Differential Inhibition of Primary versus Preactivated T Cells by Pimecrolimus but Not by Tacrolimus in vitro

• Published in: International Archives of Allergy and Immunology Vol. 142; no. 3; pp. 255 - 264
• Main Authors: Kalthoff, Frank S., Winiski, Anthony, Fichtinger, Petra, Schwendinger, Brigitte, Wang, Shirley, Weishaeupl, Cordula, Stuetz, Anton
• Format: Journal Article
• Language: English
• Published: Basel, Switzerland Karger 01.01.2007; S. Karger AG
• Subjects: Allergies; Biological and medical sciences; Cell Line; Cell Proliferation - drug effects; Cloning; Cytokines; Cytokines - biosynthesis; Cytokines - drug effects; Dendritic Cells - immunology; Dermatitis; Dermatitis, Atopic - immunology; Enzyme-Linked Immunosorbent Assay; Fundamental and applied biological sciences. Psychology; Fundamental immunology; Humans; Immunology; Immunopathology; Immunosuppressive Agents - pharmacology; In Vitro Techniques; Jurkat Cells; Lymphocyte Activation - drug effects; Lymphocyte Culture Test, Mixed; Medical sciences; Original Paper; Reverse Transcriptase Polymerase Chain Reaction; Rodents; T-Lymphocytes - drug effects; Tacrolimus - analogs & derivatives; Tacrolimus - pharmacology; Primary response; Pimecrolimus; Tacrolimus; T cell; Recall response; Immunopathology; Lactone; Macrolide; In vitro; Immunology; T-Lymphocyte; Primary; Recall; Protein synthesis inhibitor; Immunosuppressive agent; Comparative study
• ISSN: 1018-2438; 1423-0097; 1365-2567
• DOI: 10.1159/000097028

Background: Recent studies in murine models of allergic contact dermatitis have shown that systemic treatment with pimecrolimus in contrast to tacrolimus did not inhibit the sensitization phase, whereas both compounds equivalently suppressed the inflammatory response in sensitized animals. This finding indicated a differential sensitivity of antigen-naïve and primed T cells towards pimecrolimus and tacrolimus.
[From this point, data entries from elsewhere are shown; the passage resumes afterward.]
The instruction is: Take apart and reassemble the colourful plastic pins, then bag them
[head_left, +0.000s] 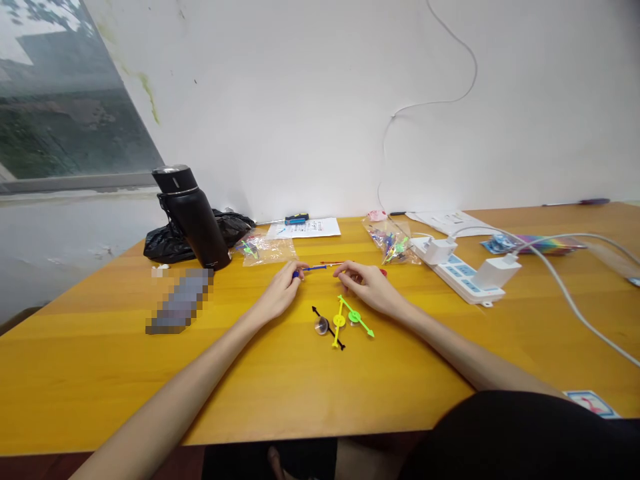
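Observation:
My left hand [283,291] has its fingers closed on a blue arrow spinner [315,268], whose shaft points right along the table. Across from it, my right hand [369,287] rests with loosely curled fingers, and I see nothing held in them. A red arrow spinner [336,263] lies just beyond, partly hidden behind the right hand. Nearer to me, between my forearms, three more arrow spinners lie close together: a black one [334,335], a yellow one [339,321] and a green one [361,322]. A clear round piece [321,325] sits at the black spinner.
A black bottle [195,217] and a black plastic bag [167,241] stand left, near a blurred-out flat item [181,300]. Clear bags of small parts [265,248], a paper sheet [313,228] and a screwdriver [296,219] lie behind. At right is a power strip [463,277] with cables.

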The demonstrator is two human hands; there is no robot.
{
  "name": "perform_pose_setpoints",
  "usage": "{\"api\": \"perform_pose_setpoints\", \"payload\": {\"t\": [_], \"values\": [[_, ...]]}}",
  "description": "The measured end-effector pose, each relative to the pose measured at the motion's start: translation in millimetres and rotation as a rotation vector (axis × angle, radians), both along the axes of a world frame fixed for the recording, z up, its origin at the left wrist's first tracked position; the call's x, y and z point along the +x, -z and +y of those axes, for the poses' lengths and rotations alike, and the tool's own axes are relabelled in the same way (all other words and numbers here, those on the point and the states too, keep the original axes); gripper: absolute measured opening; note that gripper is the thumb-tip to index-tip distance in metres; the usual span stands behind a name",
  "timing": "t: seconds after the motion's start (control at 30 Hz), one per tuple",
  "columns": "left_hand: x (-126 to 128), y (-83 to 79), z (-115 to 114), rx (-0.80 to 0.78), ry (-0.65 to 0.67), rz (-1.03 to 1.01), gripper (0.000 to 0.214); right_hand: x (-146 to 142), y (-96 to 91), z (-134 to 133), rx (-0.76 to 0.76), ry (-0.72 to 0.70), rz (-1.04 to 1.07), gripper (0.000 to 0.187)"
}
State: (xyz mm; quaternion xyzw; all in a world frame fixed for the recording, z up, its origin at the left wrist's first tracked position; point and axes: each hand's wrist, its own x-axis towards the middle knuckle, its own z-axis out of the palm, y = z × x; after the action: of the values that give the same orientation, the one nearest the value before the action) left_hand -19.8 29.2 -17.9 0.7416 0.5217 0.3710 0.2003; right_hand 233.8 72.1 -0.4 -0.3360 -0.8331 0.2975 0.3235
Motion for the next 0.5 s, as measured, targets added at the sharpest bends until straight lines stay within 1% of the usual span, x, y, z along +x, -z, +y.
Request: {"api": "perform_pose_setpoints", "payload": {"t": [0.07, 0.1, 0.17, 0.2, 0.23, 0.3, 0.4, 0.5], "values": [[6, -1.9, -3, -0.045, 0.017, -0.138, 0.031, -1, -1.2, -2, 0.05, -0.02, 0.011, 0.024], [9, -3.2, -5, -0.068, 0.048, -0.21, 0.032, -1, -2.2, -3, 0.067, -0.041, 0.019, 0.024], [17, -6.6, -10, -0.096, 0.15, -0.323, 0.038, -2, -5.1, -7, 0.086, -0.104, 0.041, 0.031], [21, -8.6, -12, -0.101, 0.2, -0.348, 0.04, -2, -6.8, -9, 0.094, -0.139, 0.05, 0.035], [23, -10.7, -15, -0.104, 0.237, -0.35, 0.041, -2, -8.6, -10, 0.103, -0.173, 0.052, 0.038], [27, -14.1, -19, -0.106, 0.28, -0.318, 0.039, -3, -12.0, -13, 0.135, -0.227, 0.036, 0.038], [27, -17.1, -22, -0.11, 0.301, -0.276, 0.035, -3, -14.6, -14, 0.207, -0.272, 0.003, 0.03], [28, -18.8, -25, -0.114, 0.311, -0.269, 0.03, -3, -14.0, -12, 0.206, -0.292, 0.007, 0.028]]}}
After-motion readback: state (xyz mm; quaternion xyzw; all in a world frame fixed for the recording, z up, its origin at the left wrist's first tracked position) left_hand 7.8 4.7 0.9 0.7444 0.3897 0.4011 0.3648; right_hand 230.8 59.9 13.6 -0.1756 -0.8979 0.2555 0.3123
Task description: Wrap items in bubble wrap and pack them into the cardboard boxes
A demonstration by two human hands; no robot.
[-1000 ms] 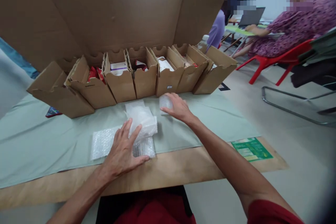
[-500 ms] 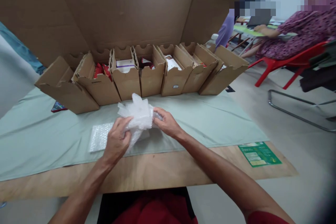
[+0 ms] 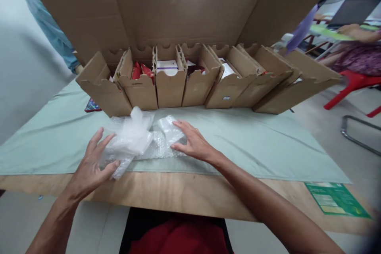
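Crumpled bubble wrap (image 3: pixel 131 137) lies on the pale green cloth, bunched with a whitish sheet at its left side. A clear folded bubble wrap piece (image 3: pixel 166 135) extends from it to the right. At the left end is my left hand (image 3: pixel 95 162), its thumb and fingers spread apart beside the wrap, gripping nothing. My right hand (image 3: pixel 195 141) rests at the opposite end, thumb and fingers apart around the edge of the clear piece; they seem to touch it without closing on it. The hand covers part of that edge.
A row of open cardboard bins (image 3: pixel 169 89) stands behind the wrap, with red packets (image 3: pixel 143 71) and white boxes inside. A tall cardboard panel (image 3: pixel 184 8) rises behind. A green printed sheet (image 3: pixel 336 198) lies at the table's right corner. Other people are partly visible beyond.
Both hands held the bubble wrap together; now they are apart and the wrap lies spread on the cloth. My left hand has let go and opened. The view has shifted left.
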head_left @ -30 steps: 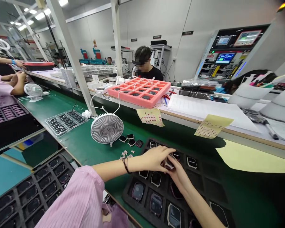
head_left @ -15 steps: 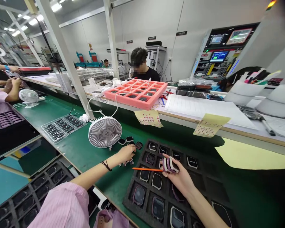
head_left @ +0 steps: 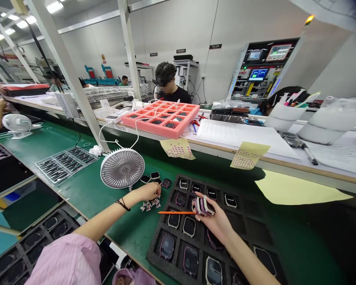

Methods: T cells obtained from healthy and allergic donors were subjected to primary and secondary stimulation by allogeneic or staphylococcal superantigen-presenting dendritic cells (DC). Human skin-derived, allergen-specific T cell clones from an atopic dermatitis patient were activated by anti-CD3 antibodies or by specific allergen-presenting DC. The inhibition of T cell proliferation and cytokine release by graded doses of calcineurin inhibitors was evaluated. Results: Primary stimulation of T cells was inhibited by pimecrolimus with an approximately 8-fold lower potency as compared with tacrolimus. In contrast, the secondary response of ex vivo expanded T cells activated by allogeneic or staphylococcal superantigen-presenting DC was inhibited by both compounds with equivalent potency. Likewise, both drugs showed very similar potency to inhibit the proliferation and cytokine synthesis from antigen- stimulated T cell clones and the induction of cytokines in Jurkat T cells. Conclusion: These data indicate that pimecrolimus has a selectivity for antigen-primed memory T cells not seen with tacrolimus.